# [Assignment]
Beginning with the first line of the material, set down each line exactly as written, up to and including the line with "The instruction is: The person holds".
:: Dataset entries
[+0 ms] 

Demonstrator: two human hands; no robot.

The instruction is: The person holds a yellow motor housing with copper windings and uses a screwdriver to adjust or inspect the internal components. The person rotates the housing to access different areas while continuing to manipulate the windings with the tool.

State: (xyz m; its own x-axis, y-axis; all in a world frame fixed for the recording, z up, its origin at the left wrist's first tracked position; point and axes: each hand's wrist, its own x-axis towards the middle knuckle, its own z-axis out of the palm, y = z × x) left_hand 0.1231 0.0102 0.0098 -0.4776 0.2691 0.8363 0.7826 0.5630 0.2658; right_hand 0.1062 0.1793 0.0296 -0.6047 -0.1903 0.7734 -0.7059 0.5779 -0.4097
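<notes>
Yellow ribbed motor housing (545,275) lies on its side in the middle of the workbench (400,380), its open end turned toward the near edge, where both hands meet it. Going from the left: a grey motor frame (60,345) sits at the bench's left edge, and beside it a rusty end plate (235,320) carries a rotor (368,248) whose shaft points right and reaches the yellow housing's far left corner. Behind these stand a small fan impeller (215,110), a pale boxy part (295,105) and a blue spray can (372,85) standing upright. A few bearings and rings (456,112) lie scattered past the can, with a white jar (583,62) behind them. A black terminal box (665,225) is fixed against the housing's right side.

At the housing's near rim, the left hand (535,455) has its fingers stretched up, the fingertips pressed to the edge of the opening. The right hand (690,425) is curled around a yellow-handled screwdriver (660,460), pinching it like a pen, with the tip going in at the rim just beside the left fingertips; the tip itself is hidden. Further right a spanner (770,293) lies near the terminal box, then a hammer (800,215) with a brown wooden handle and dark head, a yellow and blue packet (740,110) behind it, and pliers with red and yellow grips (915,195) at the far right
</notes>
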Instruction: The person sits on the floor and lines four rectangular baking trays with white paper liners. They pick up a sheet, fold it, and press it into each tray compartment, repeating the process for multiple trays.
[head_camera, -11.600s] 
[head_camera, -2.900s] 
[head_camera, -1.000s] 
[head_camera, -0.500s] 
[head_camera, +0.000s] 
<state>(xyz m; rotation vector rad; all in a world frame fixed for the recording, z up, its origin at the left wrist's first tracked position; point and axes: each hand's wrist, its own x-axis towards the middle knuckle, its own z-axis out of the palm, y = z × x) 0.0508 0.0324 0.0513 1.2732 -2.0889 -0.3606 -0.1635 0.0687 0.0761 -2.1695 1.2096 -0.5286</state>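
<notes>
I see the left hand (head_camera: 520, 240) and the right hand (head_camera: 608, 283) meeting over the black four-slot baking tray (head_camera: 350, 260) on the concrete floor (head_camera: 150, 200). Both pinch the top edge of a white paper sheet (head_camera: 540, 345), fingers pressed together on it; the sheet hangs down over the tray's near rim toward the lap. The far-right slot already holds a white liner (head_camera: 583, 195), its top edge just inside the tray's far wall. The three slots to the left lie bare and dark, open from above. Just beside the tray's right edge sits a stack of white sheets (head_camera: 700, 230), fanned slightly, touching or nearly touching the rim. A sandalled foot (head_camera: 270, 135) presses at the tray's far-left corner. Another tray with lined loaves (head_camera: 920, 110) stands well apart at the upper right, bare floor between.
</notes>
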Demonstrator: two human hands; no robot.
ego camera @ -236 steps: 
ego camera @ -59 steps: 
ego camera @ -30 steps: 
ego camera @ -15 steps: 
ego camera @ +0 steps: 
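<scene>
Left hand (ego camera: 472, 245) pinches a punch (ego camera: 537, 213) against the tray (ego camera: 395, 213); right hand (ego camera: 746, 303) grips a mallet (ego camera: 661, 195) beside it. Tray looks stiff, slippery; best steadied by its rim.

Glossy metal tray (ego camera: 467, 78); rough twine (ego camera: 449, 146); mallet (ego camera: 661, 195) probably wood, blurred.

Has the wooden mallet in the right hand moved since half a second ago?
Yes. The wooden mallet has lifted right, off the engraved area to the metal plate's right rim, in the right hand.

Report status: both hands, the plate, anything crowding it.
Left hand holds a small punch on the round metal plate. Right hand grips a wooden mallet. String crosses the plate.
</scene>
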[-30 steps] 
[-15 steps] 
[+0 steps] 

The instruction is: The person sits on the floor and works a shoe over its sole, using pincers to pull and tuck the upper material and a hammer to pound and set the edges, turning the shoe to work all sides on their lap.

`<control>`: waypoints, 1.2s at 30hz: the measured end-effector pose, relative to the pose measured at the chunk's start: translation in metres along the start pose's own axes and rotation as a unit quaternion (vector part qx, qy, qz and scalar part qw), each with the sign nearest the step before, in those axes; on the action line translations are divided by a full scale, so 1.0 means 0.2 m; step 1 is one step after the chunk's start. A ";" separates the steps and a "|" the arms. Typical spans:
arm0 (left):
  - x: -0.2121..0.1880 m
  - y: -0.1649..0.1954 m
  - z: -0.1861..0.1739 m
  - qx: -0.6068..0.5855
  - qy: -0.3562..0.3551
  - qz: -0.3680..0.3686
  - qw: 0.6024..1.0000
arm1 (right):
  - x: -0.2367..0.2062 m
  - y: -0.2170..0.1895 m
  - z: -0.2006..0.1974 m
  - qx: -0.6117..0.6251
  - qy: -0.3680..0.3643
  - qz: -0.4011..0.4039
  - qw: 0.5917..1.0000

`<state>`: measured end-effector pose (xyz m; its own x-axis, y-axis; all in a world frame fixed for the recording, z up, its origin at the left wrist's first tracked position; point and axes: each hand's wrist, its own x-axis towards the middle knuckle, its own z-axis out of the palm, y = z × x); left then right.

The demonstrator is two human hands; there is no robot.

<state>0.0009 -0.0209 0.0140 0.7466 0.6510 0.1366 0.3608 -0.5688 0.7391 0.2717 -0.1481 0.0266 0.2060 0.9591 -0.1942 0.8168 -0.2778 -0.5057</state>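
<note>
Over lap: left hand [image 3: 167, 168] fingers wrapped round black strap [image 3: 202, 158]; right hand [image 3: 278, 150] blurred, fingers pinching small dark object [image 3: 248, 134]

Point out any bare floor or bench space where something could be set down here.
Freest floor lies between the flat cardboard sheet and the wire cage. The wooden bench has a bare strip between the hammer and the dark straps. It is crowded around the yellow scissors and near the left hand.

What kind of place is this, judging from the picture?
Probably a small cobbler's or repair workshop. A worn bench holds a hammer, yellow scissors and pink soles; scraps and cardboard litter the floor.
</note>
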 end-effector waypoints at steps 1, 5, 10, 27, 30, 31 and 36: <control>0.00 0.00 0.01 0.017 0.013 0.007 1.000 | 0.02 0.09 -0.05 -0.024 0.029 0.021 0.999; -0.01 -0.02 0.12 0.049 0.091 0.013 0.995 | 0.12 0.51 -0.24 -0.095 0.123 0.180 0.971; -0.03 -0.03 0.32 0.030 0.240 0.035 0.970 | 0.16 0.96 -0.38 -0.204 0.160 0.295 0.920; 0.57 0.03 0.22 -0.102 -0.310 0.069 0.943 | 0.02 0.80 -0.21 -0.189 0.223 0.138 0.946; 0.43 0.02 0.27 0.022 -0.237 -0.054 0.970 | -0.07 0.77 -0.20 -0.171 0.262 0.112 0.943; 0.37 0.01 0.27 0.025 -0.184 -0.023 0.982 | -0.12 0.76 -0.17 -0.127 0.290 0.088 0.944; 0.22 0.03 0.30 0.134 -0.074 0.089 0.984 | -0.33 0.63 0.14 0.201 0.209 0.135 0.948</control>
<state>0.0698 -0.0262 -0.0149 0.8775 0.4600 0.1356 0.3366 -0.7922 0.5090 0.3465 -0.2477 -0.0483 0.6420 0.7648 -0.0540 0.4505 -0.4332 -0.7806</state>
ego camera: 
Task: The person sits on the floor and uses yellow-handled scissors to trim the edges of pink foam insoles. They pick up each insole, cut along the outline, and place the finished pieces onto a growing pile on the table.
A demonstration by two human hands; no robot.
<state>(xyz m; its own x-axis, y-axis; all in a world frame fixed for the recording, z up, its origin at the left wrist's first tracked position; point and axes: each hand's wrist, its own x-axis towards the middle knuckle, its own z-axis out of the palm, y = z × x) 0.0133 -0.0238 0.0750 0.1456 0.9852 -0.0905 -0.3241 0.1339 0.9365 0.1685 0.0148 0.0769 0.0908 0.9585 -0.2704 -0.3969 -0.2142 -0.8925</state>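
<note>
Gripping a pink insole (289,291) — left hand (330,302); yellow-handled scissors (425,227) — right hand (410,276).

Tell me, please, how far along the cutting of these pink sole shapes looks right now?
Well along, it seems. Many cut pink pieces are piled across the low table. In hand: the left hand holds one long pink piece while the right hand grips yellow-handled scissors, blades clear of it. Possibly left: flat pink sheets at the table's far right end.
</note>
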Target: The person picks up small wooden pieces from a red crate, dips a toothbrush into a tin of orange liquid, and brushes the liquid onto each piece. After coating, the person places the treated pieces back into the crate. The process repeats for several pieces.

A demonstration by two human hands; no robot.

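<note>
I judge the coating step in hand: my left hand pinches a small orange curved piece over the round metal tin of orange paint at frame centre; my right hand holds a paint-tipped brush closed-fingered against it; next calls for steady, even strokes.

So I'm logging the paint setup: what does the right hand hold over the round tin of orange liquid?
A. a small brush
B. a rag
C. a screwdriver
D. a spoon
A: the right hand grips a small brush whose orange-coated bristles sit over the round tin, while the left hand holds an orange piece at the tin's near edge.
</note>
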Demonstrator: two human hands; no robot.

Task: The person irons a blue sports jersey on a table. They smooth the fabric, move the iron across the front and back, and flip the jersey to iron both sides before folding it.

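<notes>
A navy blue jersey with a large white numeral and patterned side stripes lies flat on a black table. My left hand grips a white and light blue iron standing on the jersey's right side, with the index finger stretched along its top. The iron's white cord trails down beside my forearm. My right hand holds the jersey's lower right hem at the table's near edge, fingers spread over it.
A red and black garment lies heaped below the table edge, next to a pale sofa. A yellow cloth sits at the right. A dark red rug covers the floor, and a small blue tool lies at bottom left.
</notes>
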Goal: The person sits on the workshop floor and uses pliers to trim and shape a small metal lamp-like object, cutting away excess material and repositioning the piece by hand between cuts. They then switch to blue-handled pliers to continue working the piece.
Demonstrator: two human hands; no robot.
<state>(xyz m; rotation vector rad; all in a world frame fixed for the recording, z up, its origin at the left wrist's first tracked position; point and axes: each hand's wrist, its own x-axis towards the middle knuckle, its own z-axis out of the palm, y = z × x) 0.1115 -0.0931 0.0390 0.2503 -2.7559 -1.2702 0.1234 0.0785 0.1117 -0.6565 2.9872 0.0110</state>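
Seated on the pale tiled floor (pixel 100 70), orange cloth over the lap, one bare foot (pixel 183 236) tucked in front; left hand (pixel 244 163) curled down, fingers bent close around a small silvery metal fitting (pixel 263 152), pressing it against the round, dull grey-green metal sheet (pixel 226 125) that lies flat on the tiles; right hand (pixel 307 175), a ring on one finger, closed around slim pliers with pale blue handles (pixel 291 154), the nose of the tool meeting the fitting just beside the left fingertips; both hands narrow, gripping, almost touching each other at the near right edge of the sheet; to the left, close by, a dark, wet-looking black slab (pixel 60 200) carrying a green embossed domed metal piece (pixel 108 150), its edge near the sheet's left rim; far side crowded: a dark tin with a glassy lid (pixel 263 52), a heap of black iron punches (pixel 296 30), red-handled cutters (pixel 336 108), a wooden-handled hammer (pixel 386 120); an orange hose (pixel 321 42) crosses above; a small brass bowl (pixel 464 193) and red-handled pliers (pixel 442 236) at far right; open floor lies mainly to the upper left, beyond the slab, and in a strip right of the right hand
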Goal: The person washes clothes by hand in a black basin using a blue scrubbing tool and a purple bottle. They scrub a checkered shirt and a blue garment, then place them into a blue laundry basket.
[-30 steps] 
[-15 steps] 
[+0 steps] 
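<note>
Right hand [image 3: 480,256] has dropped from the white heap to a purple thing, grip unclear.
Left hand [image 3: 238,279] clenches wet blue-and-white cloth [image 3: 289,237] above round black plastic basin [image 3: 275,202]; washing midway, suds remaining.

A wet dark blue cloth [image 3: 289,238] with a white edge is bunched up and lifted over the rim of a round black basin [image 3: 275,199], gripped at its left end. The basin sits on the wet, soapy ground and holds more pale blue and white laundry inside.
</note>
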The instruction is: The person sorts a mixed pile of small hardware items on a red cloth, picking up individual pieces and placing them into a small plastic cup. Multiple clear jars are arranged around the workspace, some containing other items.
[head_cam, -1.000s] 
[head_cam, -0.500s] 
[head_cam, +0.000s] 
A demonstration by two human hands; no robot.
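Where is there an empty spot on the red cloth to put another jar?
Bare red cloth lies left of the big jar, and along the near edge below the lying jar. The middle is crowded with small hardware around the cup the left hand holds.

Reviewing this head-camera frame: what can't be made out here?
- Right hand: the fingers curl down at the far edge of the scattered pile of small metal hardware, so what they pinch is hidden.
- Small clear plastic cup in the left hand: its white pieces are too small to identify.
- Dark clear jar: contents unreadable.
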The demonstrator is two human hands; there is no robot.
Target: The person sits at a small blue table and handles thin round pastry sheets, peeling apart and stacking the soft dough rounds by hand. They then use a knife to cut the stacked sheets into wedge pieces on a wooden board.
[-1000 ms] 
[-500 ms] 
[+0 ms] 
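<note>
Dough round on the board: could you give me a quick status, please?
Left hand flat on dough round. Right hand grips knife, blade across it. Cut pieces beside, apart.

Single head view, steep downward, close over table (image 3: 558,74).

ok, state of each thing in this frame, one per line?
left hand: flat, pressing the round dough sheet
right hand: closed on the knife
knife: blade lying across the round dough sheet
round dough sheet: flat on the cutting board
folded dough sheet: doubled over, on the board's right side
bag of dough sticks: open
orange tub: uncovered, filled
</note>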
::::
# [Solved problem]
[+0 ms] 

Demonstrator: two human hands; no robot.

The instruction is: The person holds a yellow motor housing with copper windings and uses a screwdriver to adjust or inspect the internal components. The person rotates the housing to access different areas while continuing to manipulate the windings with the tool.

Work on this exercise has concluded.